Маришин родитель, в отличие от многих других, впрыгнувших в тот поезд, не воровал, не убивал, не сажал друзей в тюрьму, чтобы одному взять побольше из внезапно открывшегося волшебного ларца. В ларце этом были заводы, дома и пароходы. В девятьсот семнадцатом году их отобрали толпы нищих, голодных и бесправных, а в девяносто первом у откормленных потомков этих нищих снова отобрали, да так умно, что потомки сперва и не поняли, что произошло. Радовались даже.

Маришин папа, образованный и начитанный, поначалу тоже подрастерялся, еще надеялся, что происходящее – странный вираж, что все вернется на круги своя. Но оно не вернулось. И он вовремя бросил диссертацию, в которой доказывал преимущества враз сломанной экономической системы над той, которая резко и внезапно установилась в стране. И пошел работать на эту систему. Так он и стал буржуем. Не совсем настоящим. Настоящий буржуй все-таки не встает в семь утра, не работает по девять-десять часов. А Илья, Маришин папа, – встает и работает. И зарабатывает и себе на хорошую, безбедную жизнь, и своим детям. Детей у Ильи двое, Мариша и еще одна девочка, ей всего три года.

Когда Илье исполнилось сорок лет, он стал беспокойно оглядываться по сторонам.
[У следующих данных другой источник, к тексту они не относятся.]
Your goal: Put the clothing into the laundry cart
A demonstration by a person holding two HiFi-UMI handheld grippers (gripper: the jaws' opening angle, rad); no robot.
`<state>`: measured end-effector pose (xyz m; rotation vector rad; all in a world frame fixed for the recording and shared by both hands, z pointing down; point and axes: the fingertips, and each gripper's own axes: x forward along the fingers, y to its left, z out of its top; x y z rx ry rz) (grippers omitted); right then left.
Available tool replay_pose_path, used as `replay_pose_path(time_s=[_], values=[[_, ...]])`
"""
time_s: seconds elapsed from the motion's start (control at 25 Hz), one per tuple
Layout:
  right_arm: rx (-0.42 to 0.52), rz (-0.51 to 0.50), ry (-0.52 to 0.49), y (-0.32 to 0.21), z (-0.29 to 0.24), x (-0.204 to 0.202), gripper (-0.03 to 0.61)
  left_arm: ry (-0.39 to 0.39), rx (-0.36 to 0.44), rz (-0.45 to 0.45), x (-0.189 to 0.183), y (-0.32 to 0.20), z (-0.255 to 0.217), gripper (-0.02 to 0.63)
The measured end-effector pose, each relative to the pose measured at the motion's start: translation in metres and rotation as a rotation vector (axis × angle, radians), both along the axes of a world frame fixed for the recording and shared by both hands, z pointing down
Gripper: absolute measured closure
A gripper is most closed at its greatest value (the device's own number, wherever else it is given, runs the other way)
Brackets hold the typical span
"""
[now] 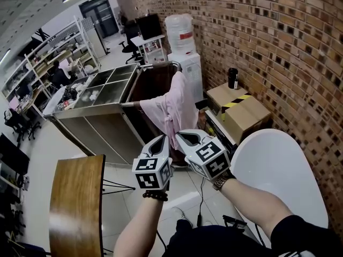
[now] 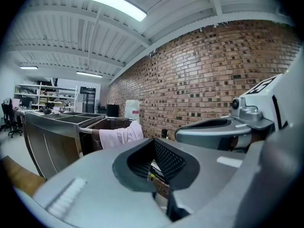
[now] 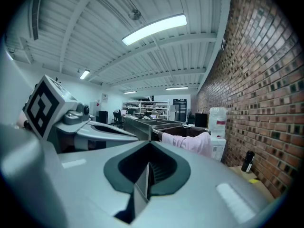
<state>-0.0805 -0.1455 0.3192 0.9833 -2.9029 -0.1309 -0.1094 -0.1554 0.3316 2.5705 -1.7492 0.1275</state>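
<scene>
A pink garment (image 1: 172, 109) hangs over the near rim of the laundry cart (image 1: 153, 83), which has a dark brown liner; most of the cloth falls outside the cart. Both grippers are held side by side in the air, short of the cart, pointing at it. My left gripper (image 1: 159, 142) is shut with nothing in it, and my right gripper (image 1: 187, 138) is shut and empty too. In the left gripper view the garment (image 2: 121, 136) lies beyond the closed jaws of the left gripper (image 2: 159, 164). The right gripper view shows the garment (image 3: 192, 143) past the right gripper (image 3: 147, 169).
A steel unit with open compartments (image 1: 103, 89) adjoins the cart's left side. A water dispenser (image 1: 186, 63) stands behind the cart by the brick wall. Cardboard boxes (image 1: 242, 111) with a black bottle (image 1: 232, 78), a white round table (image 1: 281, 170) and a wooden tabletop (image 1: 77, 199) are nearby.
</scene>
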Motion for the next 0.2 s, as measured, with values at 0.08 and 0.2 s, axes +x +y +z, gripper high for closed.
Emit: replay_pose_path(time_s=[0.08,0.2], values=[[-0.004,-0.001,0.002,0.0018,0.0007,0.0014,0.578,-0.001,-0.001,0.001,0.0021,0.0011,-0.0002,0.614],[-0.011,-0.002,0.007,0.0049,0.0015,0.0037,0.578,-0.003,-0.002,0.003,0.0055,0.0034,-0.0016,0.614]])
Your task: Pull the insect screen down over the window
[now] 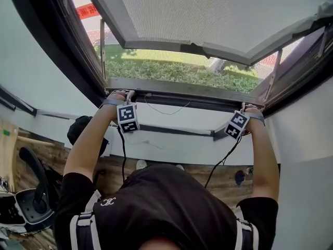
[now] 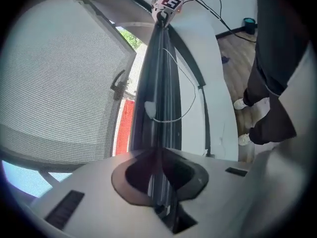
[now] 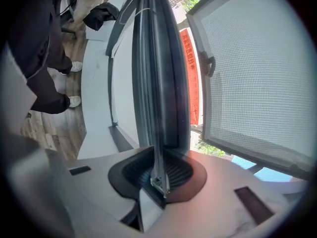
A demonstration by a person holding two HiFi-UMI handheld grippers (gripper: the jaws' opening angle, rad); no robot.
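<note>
Both arms reach up to the foot of the window opening, where the insect screen's dark pull bar (image 3: 158, 83) runs level along the lower frame, just above the white sill (image 1: 177, 137). The left tool (image 1: 128, 95) grips the bar near its left end: in the left gripper view the jaws stand almost together, with the bar's thin edge pinched between their dark pads. The right tool (image 1: 243, 108) holds the right end the same way, its jaws narrowly parted and clamped on the bar's metal end. I cannot make out the screen's own mesh above the bar. Beyond it, a window panel (image 1: 208, 14) with a mesh-like surface tilts outward over the grass (image 1: 171, 69). A thin cord (image 1: 166, 111) hangs in a loop below the bar.
</note>
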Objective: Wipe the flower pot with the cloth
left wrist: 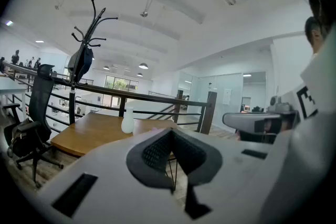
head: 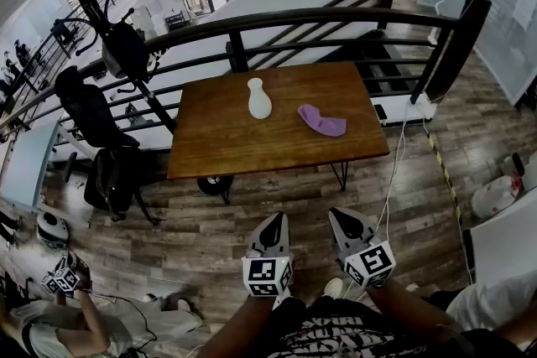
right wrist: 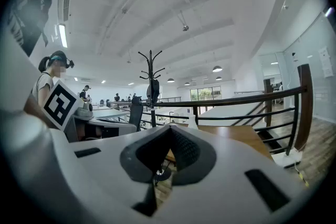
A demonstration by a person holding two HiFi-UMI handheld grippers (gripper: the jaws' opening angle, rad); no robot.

Знающие подруги говорили: «Потерпи, не переживай, это пройдет. Седина в бороду…» Всегда гладко выбритый и не собирающийся пока седеть мой муж стал меняться на глазах. Записался в тренажерный зал, стал одеваться ярко и небрежно, как двадцатилетний.

– Ты боишься стареть? – как-то не выдержала и спросила его я.

Прожив с мужчиной больше пятнадцати лет, утрачиваешь чувство страха его потерять, если оно когда-то у тебя было. У меня – и не было. Муж становится привычной бедой или привычной проблемой. Или, как было у меня, привычной, временами обременительной, но все же радостью.

– Я боюсь, что у меня больше в жизни ничего уже не будет, – неожиданно легко ответил мне Маришин папа. – Я с тобой развожусь.

– Ты дурак, что ли? – удивилась я. – В смысле «не будет»? В смысле – развожусь?

Представить, что когда-то мы можем развестись, мы, давно существующие как одно целое – вполне гармоничное и довольное собой целое, я не могла.

– Развожусь, значит, развожусь. Практически уже развелся. Я купил себе другую квартиру, эту оставляю вам с Маришей. Если бы ты так нагло меня о самом сокровенном не спросила, я бы еще подумал, а так – всё, привет, надоело! Собери мне чемодан… Или нет, я сам соберу.

Мариша, которая слышала конец нашего разговора, спустилась со второго этажа нашей удобной, современной, но немного странной квартиры, в которой было три большие комнаты и при этом два этажа. Марише тогда было девять лет. Пять лет до ее рождения мы жили без детей, любя друг друга и мечтая о том, как у нас будет трое детей. Но родилась только Мариша, и как-то на этом всё остановилось.

Мариша съехала по перилам и подошла к своему отцу.

– Тебе надоело со мной жить? – спросила она.

– С тобой – нет. С твоей мамочкой немного надоело, – напряженно улыбаясь, ответил ее отец. – Вот тебе надоедают старые игрушки, правда? Ты что с ними делаешь?

– Иногда ноги отрываю, иногда голову… – неуверенно ответила маленькая Мариша.

– А что мы маме оторвем – ноги или голову?

Мариша, с детства обладающая хорошим чувством юмора, даже не улыбнулась в ответ, подошла ко мне и прислонилась головой к моему бедру.

– Ничего не надо маме отрывать, – трагически прошептала Мариша. – Я все поняла. Это как у Таньки было. Ты меня бросаешь. Я – твоя старая игрушка. Таньку тоже папа бросил. Потому что у него заиграл гормон.